# Exercise instructions
Tally the lines in the listing below that include "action". Answer with the count and nothing more.

# Supplied records
━━━━━━━━━━━━━━━━

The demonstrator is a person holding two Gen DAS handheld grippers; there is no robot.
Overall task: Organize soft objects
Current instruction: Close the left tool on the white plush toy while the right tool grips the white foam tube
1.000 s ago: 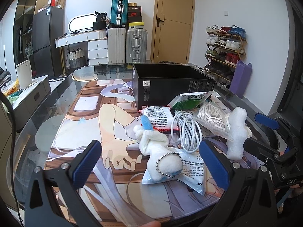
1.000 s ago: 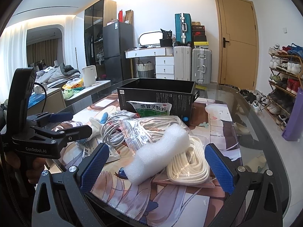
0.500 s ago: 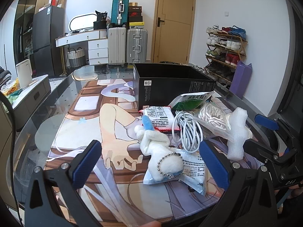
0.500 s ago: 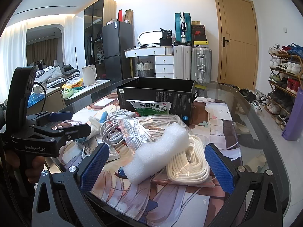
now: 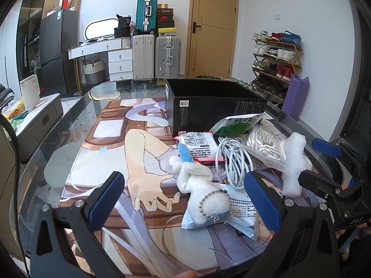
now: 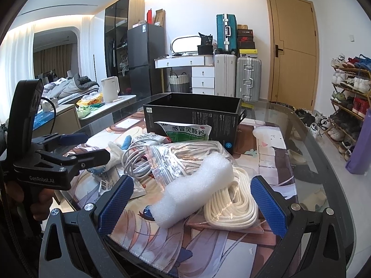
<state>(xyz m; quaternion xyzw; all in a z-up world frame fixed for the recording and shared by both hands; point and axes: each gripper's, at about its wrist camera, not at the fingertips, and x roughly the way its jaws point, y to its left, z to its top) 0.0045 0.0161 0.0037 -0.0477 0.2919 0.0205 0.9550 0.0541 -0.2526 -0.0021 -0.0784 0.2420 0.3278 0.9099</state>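
Plush toy lies on printed mat, long axis diagonal, blue-tipped end toward black box, bead-chain end toward my left gripper. Toy rests partly on flat packet. White cable coil just beside. Foam piece lies tilted across bagged rope, between my right gripper fingers. I see both grippers spread wide, holding nothing.
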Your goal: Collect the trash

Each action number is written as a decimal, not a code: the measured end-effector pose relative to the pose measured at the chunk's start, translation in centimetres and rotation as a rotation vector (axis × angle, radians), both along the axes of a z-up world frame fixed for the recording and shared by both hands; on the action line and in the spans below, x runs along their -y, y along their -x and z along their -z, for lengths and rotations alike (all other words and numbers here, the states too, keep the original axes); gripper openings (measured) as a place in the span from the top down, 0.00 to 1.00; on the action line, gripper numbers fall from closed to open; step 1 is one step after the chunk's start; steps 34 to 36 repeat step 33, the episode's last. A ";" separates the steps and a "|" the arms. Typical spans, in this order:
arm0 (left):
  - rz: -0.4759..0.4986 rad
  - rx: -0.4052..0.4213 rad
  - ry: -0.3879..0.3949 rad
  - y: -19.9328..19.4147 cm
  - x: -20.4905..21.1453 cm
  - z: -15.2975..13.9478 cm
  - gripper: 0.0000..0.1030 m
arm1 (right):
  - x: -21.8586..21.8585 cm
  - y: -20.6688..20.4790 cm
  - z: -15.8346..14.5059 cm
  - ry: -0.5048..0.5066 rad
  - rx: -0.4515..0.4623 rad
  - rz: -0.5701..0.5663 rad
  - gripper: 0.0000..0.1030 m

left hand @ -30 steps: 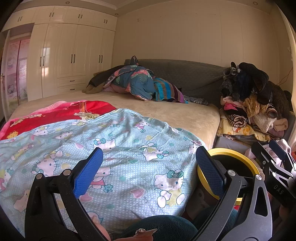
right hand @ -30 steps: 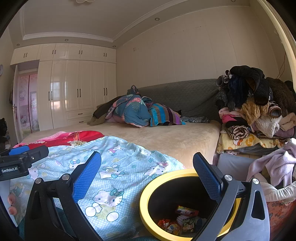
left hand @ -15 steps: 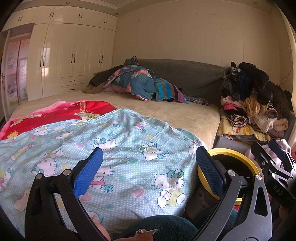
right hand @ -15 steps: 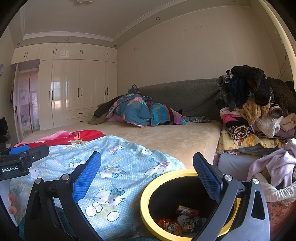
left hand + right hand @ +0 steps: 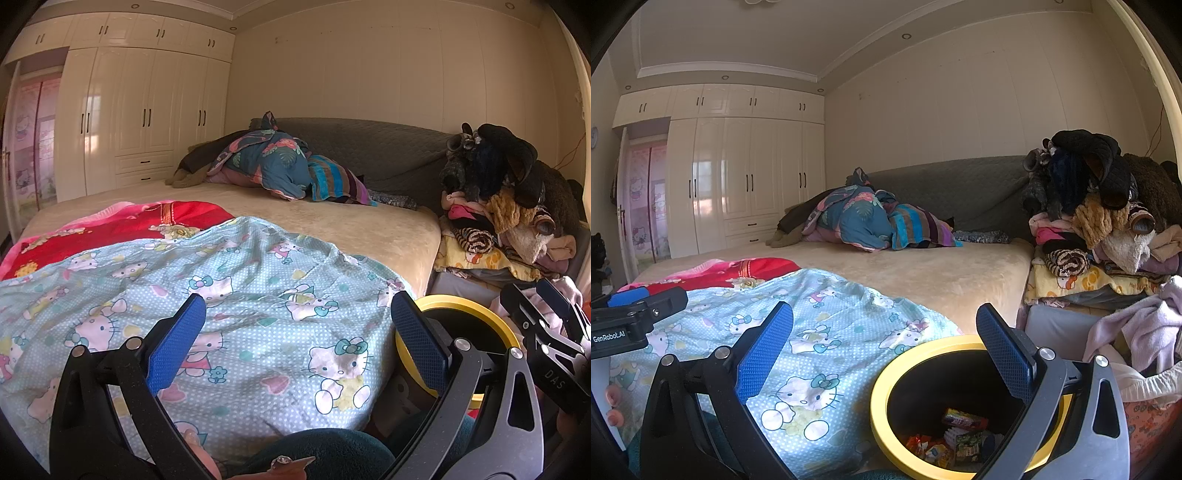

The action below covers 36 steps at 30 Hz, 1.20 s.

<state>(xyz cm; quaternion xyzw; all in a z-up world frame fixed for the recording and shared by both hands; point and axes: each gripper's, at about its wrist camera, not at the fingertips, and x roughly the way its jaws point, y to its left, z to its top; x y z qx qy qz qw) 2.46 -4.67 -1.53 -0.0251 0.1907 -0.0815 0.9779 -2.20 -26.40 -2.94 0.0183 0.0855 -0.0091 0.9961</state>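
A black bin with a yellow rim [image 5: 886, 384] stands beside the bed; several colourful snack wrappers [image 5: 960, 432] lie at its bottom. My right gripper [image 5: 886, 350] is open and empty, held above the bin's near side. My left gripper [image 5: 295, 339] is open and empty over the light blue Hello Kitty blanket [image 5: 240, 314]. The bin's rim also shows in the left wrist view [image 5: 461, 304], behind my right finger. The left gripper's body shows in the right wrist view [image 5: 628, 325] at far left.
A beige bed [image 5: 923, 273] carries a red blanket [image 5: 122, 229] and a bundle of bedding [image 5: 277, 170] by the grey headboard. A tall heap of clothes [image 5: 1100, 221] stands right of the bin. White wardrobes [image 5: 129, 118] line the far wall.
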 end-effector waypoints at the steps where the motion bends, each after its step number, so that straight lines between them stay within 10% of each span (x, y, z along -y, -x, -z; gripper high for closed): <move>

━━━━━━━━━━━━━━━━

# Result of this exercise
2